# ABOUT THIS TASK
Return the lines below that contain "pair".

# Records from a collection
-*-

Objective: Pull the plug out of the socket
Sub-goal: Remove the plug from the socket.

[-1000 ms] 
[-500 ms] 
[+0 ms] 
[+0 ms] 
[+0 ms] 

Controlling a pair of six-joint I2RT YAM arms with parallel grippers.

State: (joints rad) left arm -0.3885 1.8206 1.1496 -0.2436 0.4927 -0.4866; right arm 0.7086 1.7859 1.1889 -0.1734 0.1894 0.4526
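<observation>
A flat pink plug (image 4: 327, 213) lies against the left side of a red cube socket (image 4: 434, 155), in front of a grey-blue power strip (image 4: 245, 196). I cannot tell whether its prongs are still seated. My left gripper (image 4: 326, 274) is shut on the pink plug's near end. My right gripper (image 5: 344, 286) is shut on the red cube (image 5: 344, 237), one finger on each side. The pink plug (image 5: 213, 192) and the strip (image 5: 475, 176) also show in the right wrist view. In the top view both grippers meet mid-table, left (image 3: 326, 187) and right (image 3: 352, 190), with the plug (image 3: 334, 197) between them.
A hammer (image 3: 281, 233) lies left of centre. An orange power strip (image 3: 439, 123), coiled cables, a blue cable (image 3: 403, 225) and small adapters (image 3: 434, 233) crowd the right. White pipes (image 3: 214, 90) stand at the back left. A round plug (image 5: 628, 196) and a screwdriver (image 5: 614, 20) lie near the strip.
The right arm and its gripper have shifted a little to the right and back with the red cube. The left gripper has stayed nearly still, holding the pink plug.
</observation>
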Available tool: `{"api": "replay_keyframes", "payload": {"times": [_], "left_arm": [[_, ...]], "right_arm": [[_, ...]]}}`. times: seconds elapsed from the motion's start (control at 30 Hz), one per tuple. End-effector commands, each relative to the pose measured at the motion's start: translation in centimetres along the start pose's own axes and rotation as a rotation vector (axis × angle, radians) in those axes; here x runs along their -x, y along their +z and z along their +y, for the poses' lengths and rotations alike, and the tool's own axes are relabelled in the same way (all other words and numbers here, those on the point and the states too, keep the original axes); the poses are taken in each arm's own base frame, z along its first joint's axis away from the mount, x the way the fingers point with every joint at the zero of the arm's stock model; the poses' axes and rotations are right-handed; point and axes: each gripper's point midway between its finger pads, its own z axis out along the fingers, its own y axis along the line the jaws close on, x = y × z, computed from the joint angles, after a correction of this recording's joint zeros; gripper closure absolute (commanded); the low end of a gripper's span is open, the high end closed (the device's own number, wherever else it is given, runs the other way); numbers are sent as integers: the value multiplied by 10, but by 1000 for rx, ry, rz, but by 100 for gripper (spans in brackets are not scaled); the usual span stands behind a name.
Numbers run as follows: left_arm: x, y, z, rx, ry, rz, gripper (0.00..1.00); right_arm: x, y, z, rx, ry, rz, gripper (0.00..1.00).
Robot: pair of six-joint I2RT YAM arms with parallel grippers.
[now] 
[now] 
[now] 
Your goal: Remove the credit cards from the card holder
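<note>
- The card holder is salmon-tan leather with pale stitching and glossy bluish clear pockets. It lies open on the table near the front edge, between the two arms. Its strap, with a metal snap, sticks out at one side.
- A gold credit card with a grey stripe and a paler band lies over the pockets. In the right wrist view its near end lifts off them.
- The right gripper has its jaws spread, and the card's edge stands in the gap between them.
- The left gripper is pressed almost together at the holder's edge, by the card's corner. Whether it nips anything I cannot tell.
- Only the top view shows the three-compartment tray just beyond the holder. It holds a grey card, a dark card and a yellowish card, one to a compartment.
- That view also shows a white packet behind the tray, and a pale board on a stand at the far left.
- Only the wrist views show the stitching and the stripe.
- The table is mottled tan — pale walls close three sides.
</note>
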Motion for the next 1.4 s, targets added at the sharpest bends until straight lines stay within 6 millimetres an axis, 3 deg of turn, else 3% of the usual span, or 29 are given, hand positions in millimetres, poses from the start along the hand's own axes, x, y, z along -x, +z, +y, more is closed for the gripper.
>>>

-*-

# WRITTEN RESPONSE
Controlling a pair of six-joint I2RT YAM arms with parallel grippers.
Robot: pair of six-joint I2RT YAM arms with parallel grippers.

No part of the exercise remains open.